[5 April 2010]
Dark Tranquillity is one of the only Gothenburg originators that still have a decent level of credibility on the scene. With At the Gates no longer producing quality material, In Flames barely maintaining a shred of their former stature, and Soilwork producing inconsistent music from album to album, there isn’t much left of the Gothenburg core to keep the old fans happy. Therefore, a new Dark Tranquillity album always manages to excite fans of the traditional sound, as well as the newer fans that the band has drawn in recent years. After the masterpieces Character and Fiction, it seemed to be a foregone conclusion that Dark Tranquillity’s ninth studio album would match that level of quality. Dark Tranquillity entered the studio prepared to do just that on We Are the Void, armed with new writing and recording techniques that were intended to make their sound even better.
This album is certainly a solid addition to Dark Tranquillity’s discography. There’s no denying that these songs have intensity, melody, and technicality blended into the signature Dark Tranquillity sound. Mikael Stanne’s vocals are as powerful as always, carrying his unique passion and surprising depth throughout. Stanne also breaks out his clean singing voice once again on the track “Her Silent Language”, and after the excellent clean-sung parts of “Misery’s Crown” on Fiction, bringing back the clean singing on We Are the Void is sure to please both new and old fans. New bassist Daniel Antonsson delivers an excellent performance, fitting into the sound perfectly and providing a strong foundation for the rest of the sound. His performance is doubly good considering that he normally plays guitar and has not played bass in any of his other bands.
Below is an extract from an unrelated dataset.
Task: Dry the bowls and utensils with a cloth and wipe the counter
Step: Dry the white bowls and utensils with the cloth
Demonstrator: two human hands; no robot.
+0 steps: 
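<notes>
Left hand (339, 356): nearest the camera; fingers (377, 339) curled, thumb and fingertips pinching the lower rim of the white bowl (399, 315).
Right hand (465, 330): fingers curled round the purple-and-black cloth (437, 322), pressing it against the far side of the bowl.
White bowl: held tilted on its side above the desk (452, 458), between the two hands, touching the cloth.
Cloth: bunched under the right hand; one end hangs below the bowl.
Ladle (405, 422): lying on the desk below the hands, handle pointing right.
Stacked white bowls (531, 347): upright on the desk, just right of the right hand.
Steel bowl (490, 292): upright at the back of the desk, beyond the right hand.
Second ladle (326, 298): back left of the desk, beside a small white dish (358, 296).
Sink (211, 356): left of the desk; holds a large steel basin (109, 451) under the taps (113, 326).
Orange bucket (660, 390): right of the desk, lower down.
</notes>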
The sole problem with this album is that there is a definite lack of growth compared to the progress shown on previous albums, especially Fiction. The biggest indicator of this is that there isn’t a lot of variety in the compositions from one song to the next. Aside from changes in speed and an occasional key change, there’s nothing preventing the songs from blending together. A lot of these tracks actually feel like they should be Fiction B-sides, since they have almost the exact same tone and atmosphere. The exceptions to this are “I Am the Void”, which almost feels like a thrash song with its straightforward speed and intricate solo; and “Iridium”, which has a doom metal atmosphere similar to the style of Katatonia and Swallow the Sun. Apart from these two tracks, most of this album is lacking in inventiveness.
We Are the Void is definitely a good album, and will surely generate a lot of new fan favorites. The songs are what you would expect from Dark Tranquillity, and this is a band that never fails to deliver quality material. However, a little more stylistic variety would have made this album stand out much more from its predecessors. Granted, Dark Tranquillity have been doing this style of metal for over two decades, and there is only so far you can take your sound before you reach the limit of progression. But still, adding a little variety to the sound of their next album will be necessary to avoid the appearance that the band is in a creative rut.